Data records:
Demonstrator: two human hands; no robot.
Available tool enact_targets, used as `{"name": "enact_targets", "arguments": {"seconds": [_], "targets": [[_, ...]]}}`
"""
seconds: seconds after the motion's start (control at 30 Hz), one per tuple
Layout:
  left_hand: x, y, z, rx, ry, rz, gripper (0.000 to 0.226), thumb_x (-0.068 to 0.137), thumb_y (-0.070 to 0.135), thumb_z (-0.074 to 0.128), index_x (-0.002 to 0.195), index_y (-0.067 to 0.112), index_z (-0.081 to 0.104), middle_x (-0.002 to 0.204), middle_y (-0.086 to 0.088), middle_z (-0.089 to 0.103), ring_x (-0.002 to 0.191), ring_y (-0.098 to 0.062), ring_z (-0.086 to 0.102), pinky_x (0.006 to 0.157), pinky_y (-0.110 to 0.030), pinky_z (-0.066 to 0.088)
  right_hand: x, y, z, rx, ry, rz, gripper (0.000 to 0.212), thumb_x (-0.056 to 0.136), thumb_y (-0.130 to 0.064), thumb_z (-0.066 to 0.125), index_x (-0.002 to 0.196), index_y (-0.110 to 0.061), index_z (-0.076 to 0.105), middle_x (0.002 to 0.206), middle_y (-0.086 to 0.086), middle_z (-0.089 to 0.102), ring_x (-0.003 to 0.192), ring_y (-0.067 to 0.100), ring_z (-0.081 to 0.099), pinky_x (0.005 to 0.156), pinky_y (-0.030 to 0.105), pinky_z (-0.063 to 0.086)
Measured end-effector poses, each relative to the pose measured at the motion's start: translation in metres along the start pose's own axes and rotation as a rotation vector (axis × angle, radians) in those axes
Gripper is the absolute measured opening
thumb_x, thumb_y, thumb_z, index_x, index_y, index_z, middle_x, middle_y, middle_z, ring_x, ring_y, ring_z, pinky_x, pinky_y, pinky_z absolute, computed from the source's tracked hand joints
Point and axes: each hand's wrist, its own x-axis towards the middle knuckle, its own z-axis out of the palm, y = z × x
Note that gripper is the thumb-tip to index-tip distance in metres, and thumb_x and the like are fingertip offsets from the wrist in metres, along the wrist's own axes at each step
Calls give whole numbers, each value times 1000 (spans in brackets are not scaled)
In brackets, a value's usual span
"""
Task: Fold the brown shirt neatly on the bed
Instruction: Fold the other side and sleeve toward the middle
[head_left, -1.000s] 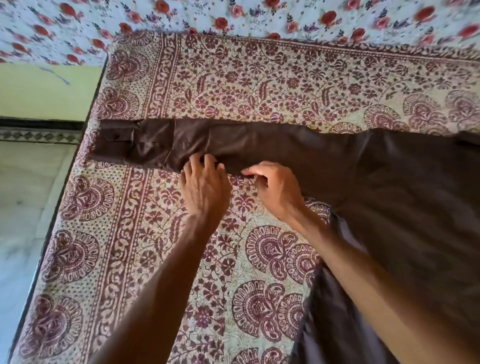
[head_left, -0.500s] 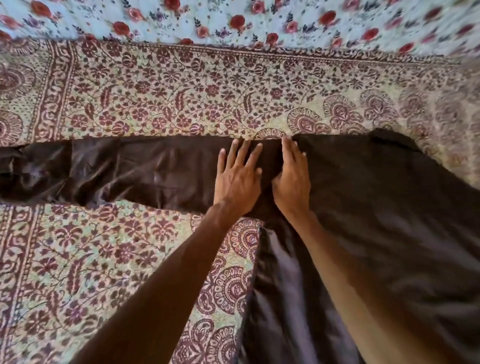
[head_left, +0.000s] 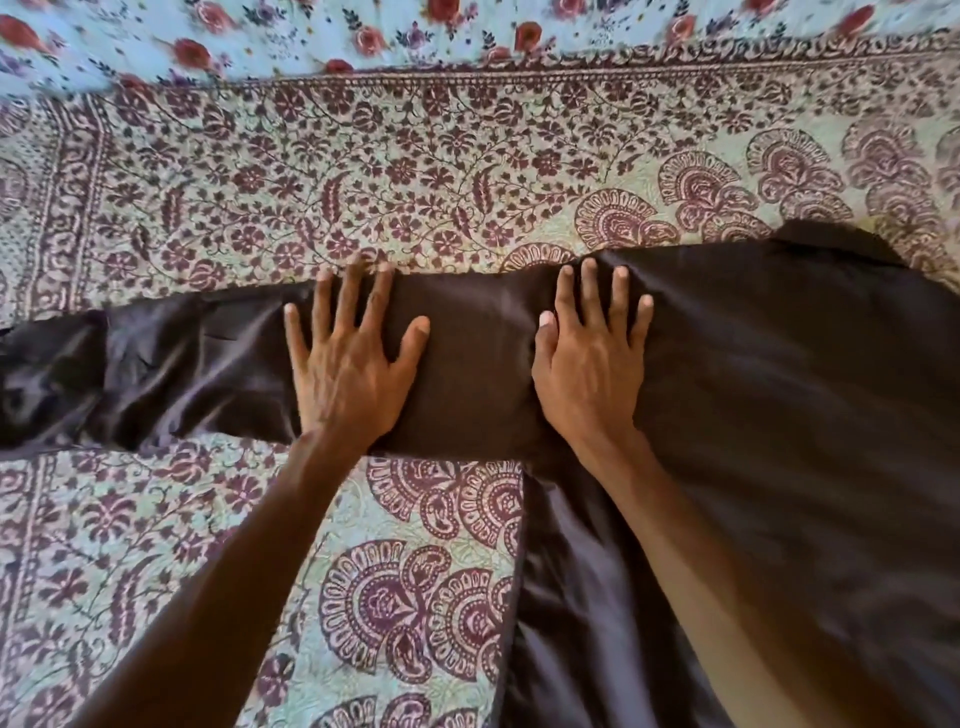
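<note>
on the far left, the sleeve (head_left: 156, 364) of the shirt (head_left: 779, 426) lies long and crumpled across the bed (head_left: 415, 182). next comes the left hand (head_left: 350, 374), flat on the sleeve with fingers spread wide. to its right, the right hand (head_left: 589, 374) lies flat too, fingers straight, where the sleeve meets the shirt body. neither hand pinches anything. the rest of the shirt fills the right side. the cloth looks shiny and slippy, so i think it could slide or bunch under the palms, and the wrinkles at the left end could get folded in.
</note>
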Motion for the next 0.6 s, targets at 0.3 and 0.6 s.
{"name": "enact_targets", "arguments": {"seconds": [0.3, 0.6], "targets": [[-12, -63, -20, -20, 19, -160, 62, 97, 57, 22, 153, 32, 16, 163, 3, 8, 150, -25, 3, 118, -58, 1, -11, -111, 0, 14, -179, -156, 74, 98, -52, 21, 152, -1, 19, 160, 19, 14, 149, 37, 5, 119, 56, 4], [-14, -216, -49, 34, 34, -352, 62, 96, 62, 18, 152, 36, 14, 162, 6, 10, 150, -24, 3, 116, -61, -5, -42, -191, 4, 17, -185, -332, 66, 100, -50, 22, 153, -11, 22, 162, 11, 15, 150, 31, 7, 119, 57, 8]]}}
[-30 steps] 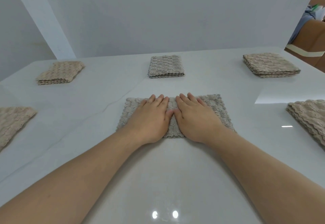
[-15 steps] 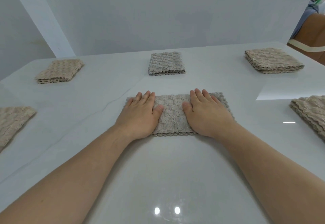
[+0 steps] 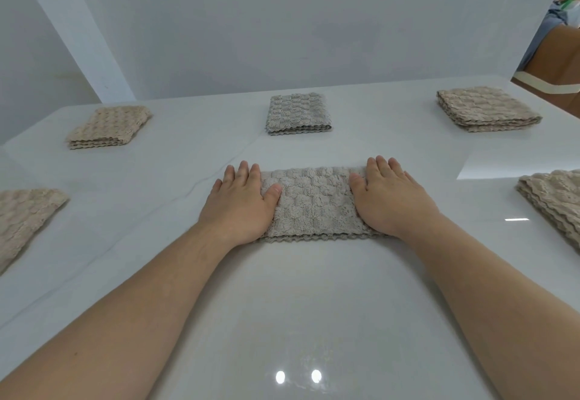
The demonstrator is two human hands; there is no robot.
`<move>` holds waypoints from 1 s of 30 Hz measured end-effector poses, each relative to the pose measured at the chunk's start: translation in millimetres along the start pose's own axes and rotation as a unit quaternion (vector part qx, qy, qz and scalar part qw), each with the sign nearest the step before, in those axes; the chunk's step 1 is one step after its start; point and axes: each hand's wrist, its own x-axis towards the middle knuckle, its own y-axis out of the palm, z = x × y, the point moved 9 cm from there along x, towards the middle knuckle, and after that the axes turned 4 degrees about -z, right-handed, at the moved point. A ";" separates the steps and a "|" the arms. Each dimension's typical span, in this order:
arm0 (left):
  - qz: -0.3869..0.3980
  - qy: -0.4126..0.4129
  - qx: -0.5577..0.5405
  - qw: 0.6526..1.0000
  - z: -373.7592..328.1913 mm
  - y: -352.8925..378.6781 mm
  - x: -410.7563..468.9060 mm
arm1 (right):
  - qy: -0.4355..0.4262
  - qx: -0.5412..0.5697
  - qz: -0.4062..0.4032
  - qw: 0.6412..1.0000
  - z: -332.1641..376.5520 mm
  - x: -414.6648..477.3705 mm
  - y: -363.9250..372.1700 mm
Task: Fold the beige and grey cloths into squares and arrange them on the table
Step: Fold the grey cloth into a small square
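A grey cloth [image 3: 314, 202], folded into a long strip, lies flat in the middle of the white table [image 3: 298, 305]. My left hand [image 3: 240, 203] presses flat on its left end, fingers straight. My right hand [image 3: 389, 195] presses flat on its right end, covering it. A second grey cloth [image 3: 298, 112], folded square, lies further back at the centre. Folded beige cloths lie at the back left [image 3: 108, 126] and the back right [image 3: 486, 109].
Another beige cloth [image 3: 22, 220] lies at the left edge, and one more beige cloth [image 3: 555, 202] at the right edge. A white wall stands behind the table. Brown furniture [image 3: 558, 63] shows at the far right.
Both hands have slid apart along the grey strip, from touching at its middle out to its two ends, smoothing it flat.
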 end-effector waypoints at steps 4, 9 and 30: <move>-0.001 -0.010 0.002 1.000 2.6 -1.6 -2.1 | 0.015 -0.010 0.008 1.000 -2.4 -2.3 0.1; -0.002 -0.015 0.005 1.000 1.3 -2.7 -4.8 | 0.020 -0.006 0.007 1.000 -4.2 -2.5 -1.3; -0.021 0.169 0.038 0.985 -72.0 4.3 -25.5 | 0.143 -0.106 -0.084 0.980 -37.9 -14.0 -54.4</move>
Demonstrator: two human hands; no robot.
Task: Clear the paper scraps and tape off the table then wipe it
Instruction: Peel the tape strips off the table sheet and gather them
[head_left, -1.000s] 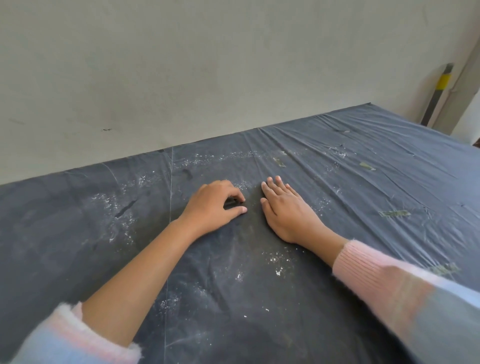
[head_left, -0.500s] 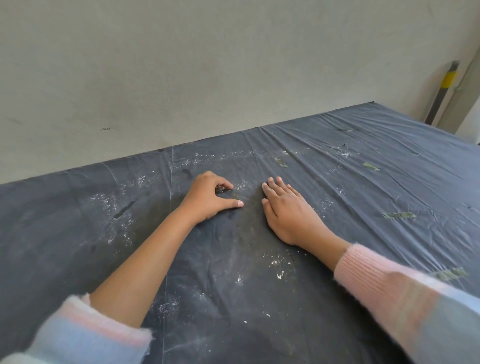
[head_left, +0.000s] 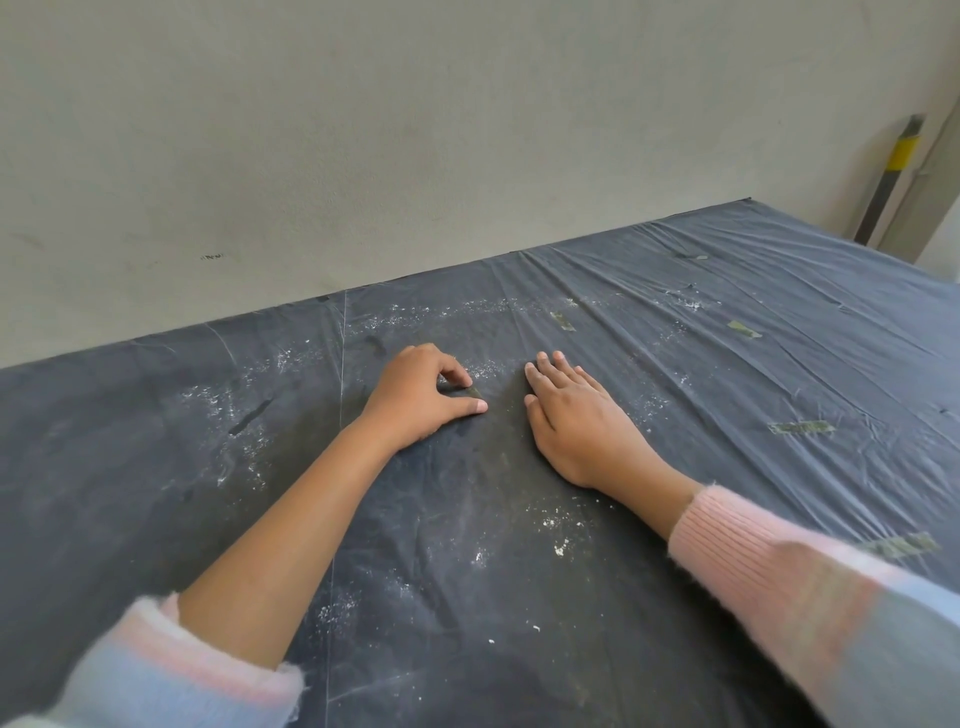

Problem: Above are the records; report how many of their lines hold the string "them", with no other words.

Solution to the exercise: 2